Task prompt ▸
Each entry should be quoted word for word, including every mark of punctuation.
══ Extracted data ══
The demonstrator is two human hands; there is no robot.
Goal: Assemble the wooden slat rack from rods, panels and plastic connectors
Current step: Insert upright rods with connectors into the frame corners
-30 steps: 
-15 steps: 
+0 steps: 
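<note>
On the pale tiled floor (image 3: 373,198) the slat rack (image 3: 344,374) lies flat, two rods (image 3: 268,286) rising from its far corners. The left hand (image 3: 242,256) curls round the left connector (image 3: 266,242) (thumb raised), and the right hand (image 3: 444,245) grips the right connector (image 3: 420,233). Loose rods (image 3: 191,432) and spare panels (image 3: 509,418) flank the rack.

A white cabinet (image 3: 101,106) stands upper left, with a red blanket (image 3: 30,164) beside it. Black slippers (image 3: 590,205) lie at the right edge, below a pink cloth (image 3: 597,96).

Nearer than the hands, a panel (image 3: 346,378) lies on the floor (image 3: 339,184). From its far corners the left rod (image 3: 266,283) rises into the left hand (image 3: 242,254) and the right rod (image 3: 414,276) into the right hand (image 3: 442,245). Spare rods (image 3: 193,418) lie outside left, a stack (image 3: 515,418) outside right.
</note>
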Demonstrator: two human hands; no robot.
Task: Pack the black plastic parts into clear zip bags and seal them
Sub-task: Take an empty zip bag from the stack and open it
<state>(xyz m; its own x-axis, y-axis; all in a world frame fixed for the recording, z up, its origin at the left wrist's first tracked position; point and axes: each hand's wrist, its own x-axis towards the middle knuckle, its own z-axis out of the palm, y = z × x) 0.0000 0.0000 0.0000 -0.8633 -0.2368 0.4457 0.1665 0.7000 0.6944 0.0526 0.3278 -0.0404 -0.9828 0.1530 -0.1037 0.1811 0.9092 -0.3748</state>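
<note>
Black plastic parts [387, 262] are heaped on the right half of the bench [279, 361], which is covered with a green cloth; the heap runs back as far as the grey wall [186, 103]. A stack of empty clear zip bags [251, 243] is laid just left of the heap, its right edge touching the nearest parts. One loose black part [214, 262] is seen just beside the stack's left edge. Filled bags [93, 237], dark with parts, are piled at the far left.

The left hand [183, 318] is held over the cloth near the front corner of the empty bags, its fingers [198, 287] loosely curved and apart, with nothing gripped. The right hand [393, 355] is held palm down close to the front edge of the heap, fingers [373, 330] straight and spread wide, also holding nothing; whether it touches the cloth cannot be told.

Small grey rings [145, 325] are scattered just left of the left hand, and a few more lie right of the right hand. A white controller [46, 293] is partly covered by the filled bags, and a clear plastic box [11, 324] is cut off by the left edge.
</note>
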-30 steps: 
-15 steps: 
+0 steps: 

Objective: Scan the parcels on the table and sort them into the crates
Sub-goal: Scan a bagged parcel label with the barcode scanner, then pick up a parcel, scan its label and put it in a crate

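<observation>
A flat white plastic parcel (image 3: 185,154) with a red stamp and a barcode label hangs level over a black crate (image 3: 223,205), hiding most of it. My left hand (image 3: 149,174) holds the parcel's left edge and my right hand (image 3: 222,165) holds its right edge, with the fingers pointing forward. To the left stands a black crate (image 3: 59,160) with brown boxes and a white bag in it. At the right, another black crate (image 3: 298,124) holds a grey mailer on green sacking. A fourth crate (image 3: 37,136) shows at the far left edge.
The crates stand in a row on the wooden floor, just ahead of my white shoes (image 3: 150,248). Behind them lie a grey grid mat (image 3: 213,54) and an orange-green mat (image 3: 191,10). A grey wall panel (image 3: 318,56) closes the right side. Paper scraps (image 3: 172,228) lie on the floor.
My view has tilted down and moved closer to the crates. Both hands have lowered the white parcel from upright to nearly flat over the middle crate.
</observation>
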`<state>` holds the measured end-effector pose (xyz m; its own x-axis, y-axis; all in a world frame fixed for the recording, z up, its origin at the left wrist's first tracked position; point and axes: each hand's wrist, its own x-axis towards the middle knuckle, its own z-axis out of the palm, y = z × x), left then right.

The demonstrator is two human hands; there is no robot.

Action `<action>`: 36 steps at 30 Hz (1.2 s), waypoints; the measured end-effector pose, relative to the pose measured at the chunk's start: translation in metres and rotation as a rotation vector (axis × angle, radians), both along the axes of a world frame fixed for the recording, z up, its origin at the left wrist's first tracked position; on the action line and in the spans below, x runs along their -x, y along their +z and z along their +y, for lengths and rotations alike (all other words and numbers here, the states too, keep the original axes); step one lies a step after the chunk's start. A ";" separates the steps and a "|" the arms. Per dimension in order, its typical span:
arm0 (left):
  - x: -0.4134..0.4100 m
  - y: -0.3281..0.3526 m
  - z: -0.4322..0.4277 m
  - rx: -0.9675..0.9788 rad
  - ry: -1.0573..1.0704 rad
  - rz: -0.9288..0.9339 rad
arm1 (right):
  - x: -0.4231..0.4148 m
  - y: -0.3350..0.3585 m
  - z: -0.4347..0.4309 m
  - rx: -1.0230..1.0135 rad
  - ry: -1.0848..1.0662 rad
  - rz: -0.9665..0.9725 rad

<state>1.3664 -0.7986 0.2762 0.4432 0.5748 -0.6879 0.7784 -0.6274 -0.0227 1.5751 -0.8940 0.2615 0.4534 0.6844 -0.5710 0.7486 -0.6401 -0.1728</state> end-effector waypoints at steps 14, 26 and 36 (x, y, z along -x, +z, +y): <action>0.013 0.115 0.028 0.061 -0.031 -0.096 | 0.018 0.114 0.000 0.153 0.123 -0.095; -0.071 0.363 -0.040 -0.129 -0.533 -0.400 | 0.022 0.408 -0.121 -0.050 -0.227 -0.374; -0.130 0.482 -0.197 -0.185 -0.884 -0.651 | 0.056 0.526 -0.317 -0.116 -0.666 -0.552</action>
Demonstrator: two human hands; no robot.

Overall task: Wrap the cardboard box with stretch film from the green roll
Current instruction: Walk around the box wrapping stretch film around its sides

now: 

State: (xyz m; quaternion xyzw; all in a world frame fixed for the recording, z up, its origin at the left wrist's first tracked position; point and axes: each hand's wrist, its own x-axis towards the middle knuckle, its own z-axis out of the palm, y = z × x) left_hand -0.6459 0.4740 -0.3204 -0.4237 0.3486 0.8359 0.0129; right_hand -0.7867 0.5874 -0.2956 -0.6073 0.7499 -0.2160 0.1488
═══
Answer to the exercise ▸
The demonstrator is two human hands; there is no robot.
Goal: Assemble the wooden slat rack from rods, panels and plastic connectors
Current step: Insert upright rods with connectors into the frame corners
-30 steps: 
-15 steps: 
+0 steps: 
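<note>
On the pale tiled floor (image 3: 373,198) the slat rack (image 3: 344,374) lies flat, two rods (image 3: 268,286) rising from its far corners. The left hand (image 3: 242,256) curls round the left connector (image 3: 266,242) (thumb raised), and the right hand (image 3: 444,245) grips the right connector (image 3: 420,233). Loose rods (image 3: 191,432) and spare panels (image 3: 509,418) flank the rack.

A white cabinet (image 3: 101,106) stands upper left, with a red blanket (image 3: 30,164) beside it. Black slippers (image 3: 590,205) lie at the right edge, below a pink cloth (image 3: 597,96).

Nearer than the hands, a panel (image 3: 346,378) lies on the floor (image 3: 339,184). From its far corners the left rod (image 3: 266,283) rises into the left hand (image 3: 242,254) and the right rod (image 3: 414,276) into the right hand (image 3: 442,245). Spare rods (image 3: 193,418) lie outside left, a stack (image 3: 515,418) outside right.
</note>
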Demonstrator: two human hands; no robot.
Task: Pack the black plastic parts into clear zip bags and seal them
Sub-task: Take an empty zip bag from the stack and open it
<state>(xyz m; its own x-axis, y-axis; all in a world frame fixed for the recording, z up, its origin at the left wrist's first tracked position; point and axes: each hand's wrist, its own x-axis towards the middle knuckle, its own z-axis out of the palm, y = z × x) 0.0000 0.0000 0.0000 -0.8633 -0.2368 0.4457 0.1665 0.7000 0.6944 0.0526 0.3278 -0.0404 -0.9828 0.1530 -0.1037 0.1811 0.9092 -0.3748</state>
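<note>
Black plastic parts [387, 262] are heaped on the right half of the bench [279, 361], which is covered with a green cloth; the heap runs back as far as the grey wall [186, 103]. A stack of empty clear zip bags [251, 243] is laid just left of the heap, its right edge touching the nearest parts. One loose black part [214, 262] is seen just beside the stack's left edge. Filled bags [93, 237], dark with parts, are piled at the far left.

The left hand [183, 318] is held over the cloth near the front corner of the empty bags, its fingers [198, 287] loosely curved and apart, with nothing gripped. The right hand [393, 355] is held palm down close to the front edge of the heap, fingers [373, 330] straight and spread wide, also holding nothing; whether it touches the cloth cannot be told.

Small grey rings [145, 325] are scattered just left of the left hand, and a few more lie right of the right hand. A white controller [46, 293] is partly covered by the filled bags, and a clear plastic box [11, 324] is cut off by the left edge.
</note>
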-30 steps: 
-15 steps: 
+0 steps: 

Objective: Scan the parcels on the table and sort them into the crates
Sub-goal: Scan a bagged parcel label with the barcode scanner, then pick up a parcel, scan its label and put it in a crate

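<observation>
A flat white plastic parcel (image 3: 185,154) with a red stamp and a barcode label hangs level over a black crate (image 3: 223,205), hiding most of it. My left hand (image 3: 149,174) holds the parcel's left edge and my right hand (image 3: 222,165) holds its right edge, with the fingers pointing forward. To the left stands a black crate (image 3: 59,160) with brown boxes and a white bag in it. At the right, another black crate (image 3: 298,124) holds a grey mailer on green sacking. A fourth crate (image 3: 37,136) shows at the far left edge.
The crates stand in a row on the wooden floor, just ahead of my white shoes (image 3: 150,248). Behind them lie a grey grid mat (image 3: 213,54) and an orange-green mat (image 3: 191,10). A grey wall panel (image 3: 318,56) closes the right side. Paper scraps (image 3: 172,228) lie on the floor.
My view has tilted down and moved closer to the crates. Both hands have lowered the white parcel from upright to nearly flat over the middle crate.
</observation>
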`<state>` holds the measured end-effector pose (xyz m; its own x-axis, y-axis; all in a world frame fixed for the recording, z up, its origin at the left wrist's first tracked position; point and axes: each hand's wrist, its own x-axis towards the middle knuckle, its own z-axis out of the palm, y = z × x), left then right.

The demonstrator is two human hands; there is no robot.

Action `<action>`: 36 steps at 30 Hz (1.2 s), waypoints; the measured end-effector pose, relative to the pose measured at the chunk's start: translation in metres and rotation as a rotation vector (axis × angle, radians), both along the axes of a world frame fixed for the recording, z up, its origin at the left wrist's first tracked position; on the action line and in the spans below, x runs along their -x, y along their +z and z along their +y, for lengths and rotations alike (all other words and numbers here, the states too, keep the original axes); step one lies a step after the chunk's start. A ";" separates the steps and a "|" the arms. Per dimension in order, its typical span:
arm0 (left):
  - x: -0.4134..0.4100 m
  - y: -0.3281..0.3526 m
  - z: -0.4322..0.4277 m
  - rx: -0.9675..0.9788 rad
  - ry: -1.0573..1.0704 rad
  - rz: -0.9288..0.9339 rad
arm1 (right):
  - x: -0.4231..0.4148 m
  - y: -0.3350..0.3585 m
  - z: -0.4347..0.4309 m
  - rx: -1.0230..1.0135 rad
  - ry: -1.0848..1.0662 rad
  - rz: -0.9665..0.9725 rad

<state>1.3664 -0.7986 0.2762 0.4432 0.5748 -0.6879 0.7784 -0.6274 -0.0227 1.5751 -0.8940 0.2615 0.4534 0.6844 -0.5710 0.7486 -0.6401 -0.1728</state> end-effector waypoints at steps 14, 26 and 36 (x, y, z along -x, +z, +y): <action>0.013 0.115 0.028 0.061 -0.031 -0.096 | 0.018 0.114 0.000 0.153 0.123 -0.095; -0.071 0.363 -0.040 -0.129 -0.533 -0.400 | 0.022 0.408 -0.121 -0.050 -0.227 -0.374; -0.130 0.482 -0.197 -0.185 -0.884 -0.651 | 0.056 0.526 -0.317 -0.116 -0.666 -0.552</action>
Demonstrator: two human hands; no robot.

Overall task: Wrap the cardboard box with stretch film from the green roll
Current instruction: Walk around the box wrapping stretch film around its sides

now: 

State: (xyz m; quaternion xyzw; all in a world frame fixed for the recording, z up, its origin at the left wrist's first tracked position; point and axes: each hand's wrist, its own x-axis towards the middle knuckle, its own z-axis out of the palm, y = z × x) left_hand -0.6459 0.4740 -0.3204 -0.4237 0.3486 0.8359 0.0129; right_hand -0.7867 0.5874 -0.2956 -0.6073 0.7499 -0.2160 0.1488

What is written here forms the complete answer.